BEGIN Excerpted records

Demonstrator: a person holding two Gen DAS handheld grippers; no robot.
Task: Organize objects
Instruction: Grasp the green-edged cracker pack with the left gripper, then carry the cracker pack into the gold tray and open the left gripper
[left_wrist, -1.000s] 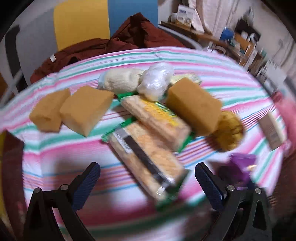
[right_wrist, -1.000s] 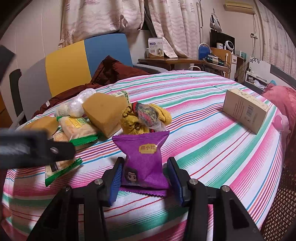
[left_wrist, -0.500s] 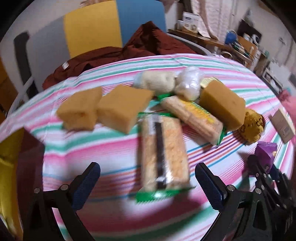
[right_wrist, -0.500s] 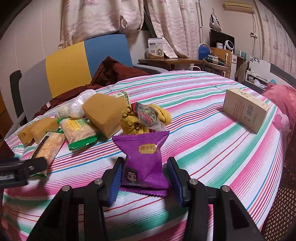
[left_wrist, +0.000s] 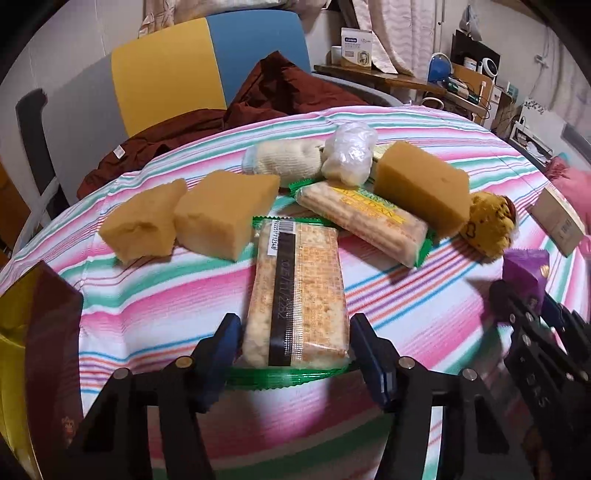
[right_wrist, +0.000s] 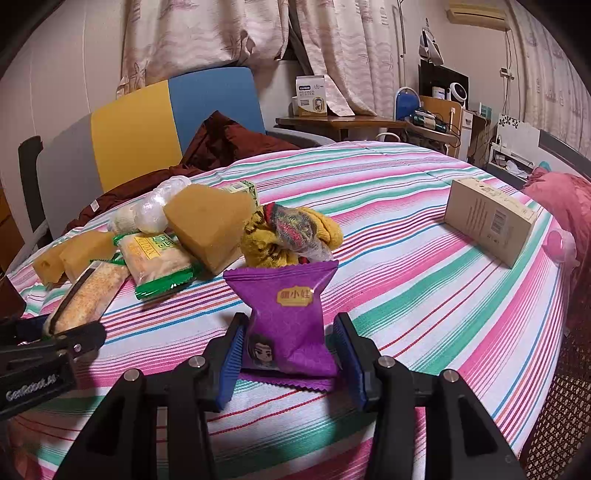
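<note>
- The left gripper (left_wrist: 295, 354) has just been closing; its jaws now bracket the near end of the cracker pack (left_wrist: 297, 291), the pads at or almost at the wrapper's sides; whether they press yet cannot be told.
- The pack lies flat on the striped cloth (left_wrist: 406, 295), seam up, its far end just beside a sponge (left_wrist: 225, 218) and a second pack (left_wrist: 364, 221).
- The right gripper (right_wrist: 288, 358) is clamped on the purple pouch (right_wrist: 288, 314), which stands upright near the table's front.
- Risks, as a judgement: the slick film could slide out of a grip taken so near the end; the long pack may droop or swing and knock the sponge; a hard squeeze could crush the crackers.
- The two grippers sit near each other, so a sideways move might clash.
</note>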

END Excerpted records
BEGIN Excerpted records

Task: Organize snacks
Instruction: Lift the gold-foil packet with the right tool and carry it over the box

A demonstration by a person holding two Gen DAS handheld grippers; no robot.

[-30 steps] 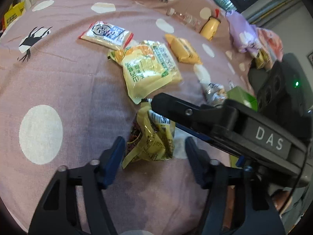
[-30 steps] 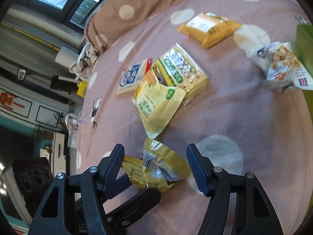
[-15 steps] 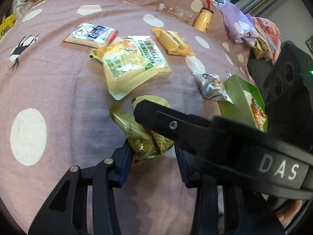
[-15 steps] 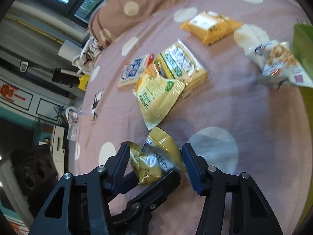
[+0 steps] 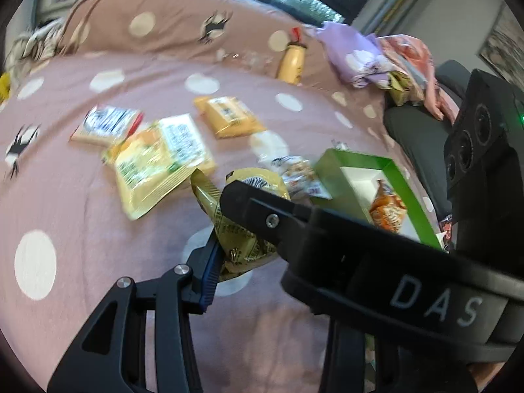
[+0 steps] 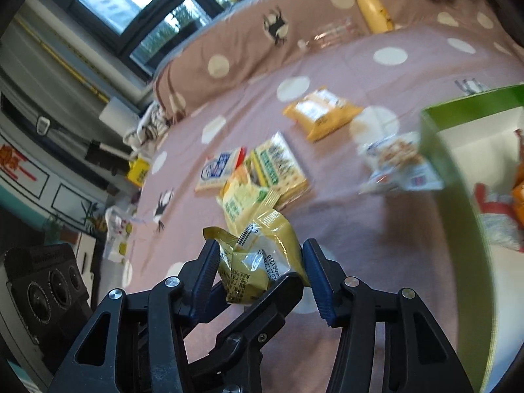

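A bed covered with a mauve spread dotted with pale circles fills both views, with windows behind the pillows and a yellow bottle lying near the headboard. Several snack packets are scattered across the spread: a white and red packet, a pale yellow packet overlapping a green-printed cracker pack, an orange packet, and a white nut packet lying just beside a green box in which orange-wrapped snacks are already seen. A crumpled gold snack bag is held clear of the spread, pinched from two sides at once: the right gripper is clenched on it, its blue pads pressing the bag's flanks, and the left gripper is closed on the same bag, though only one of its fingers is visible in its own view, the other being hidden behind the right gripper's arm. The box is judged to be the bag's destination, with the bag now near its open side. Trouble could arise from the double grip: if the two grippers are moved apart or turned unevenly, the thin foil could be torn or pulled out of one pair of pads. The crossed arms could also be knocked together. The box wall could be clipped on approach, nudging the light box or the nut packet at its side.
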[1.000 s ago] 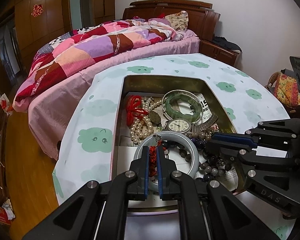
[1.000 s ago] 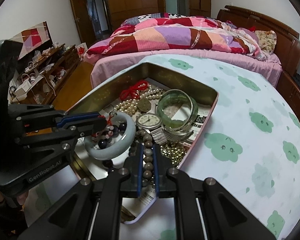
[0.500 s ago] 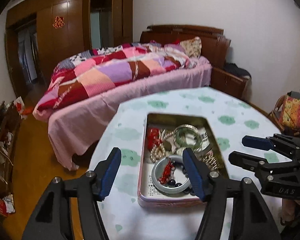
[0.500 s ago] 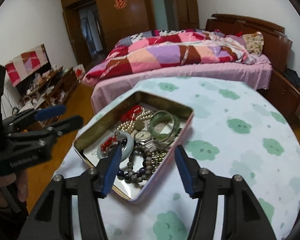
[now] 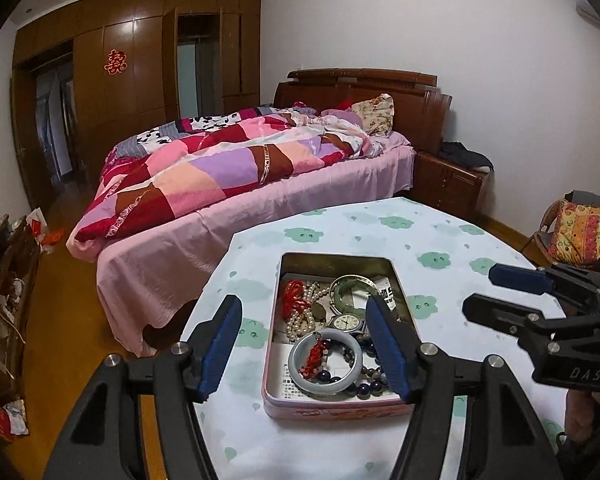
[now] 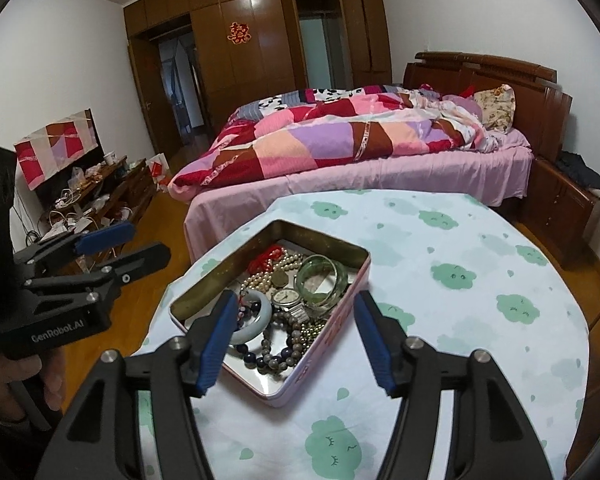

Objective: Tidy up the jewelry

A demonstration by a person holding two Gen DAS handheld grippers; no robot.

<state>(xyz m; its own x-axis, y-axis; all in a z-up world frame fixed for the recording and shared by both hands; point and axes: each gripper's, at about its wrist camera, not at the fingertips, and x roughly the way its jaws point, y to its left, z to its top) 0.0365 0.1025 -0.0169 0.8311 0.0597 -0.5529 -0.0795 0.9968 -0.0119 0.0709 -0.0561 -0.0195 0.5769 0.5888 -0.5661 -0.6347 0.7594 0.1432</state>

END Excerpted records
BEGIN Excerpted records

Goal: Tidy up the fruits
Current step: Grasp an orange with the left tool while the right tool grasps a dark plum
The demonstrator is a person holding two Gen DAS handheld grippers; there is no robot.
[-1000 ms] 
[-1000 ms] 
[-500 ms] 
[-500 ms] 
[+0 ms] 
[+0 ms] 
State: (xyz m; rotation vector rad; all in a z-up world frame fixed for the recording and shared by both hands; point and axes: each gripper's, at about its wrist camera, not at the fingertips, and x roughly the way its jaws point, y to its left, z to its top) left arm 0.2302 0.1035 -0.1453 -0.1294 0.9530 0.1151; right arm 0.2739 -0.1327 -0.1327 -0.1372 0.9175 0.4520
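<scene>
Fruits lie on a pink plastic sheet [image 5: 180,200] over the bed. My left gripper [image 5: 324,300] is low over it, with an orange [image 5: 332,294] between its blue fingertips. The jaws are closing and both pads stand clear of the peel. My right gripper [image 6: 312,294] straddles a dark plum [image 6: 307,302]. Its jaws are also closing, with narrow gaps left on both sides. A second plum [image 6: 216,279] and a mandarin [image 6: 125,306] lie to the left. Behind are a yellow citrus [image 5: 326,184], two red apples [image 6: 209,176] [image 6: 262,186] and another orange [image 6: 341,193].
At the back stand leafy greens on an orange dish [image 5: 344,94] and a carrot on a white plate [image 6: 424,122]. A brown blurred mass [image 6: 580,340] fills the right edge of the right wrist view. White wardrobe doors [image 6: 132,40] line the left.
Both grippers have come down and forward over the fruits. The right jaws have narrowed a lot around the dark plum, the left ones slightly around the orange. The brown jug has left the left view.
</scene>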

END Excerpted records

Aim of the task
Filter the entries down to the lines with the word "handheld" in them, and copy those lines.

Problem solution
Demonstrator: a person holding two Gen DAS handheld grippers; no robot.
A demonstration by a person holding two Gen DAS handheld grippers; no robot.
A demonstration by a person holding two Gen DAS handheld grippers; no robot.
The demonstrator is a person holding two Gen DAS handheld grippers; there is no robot.

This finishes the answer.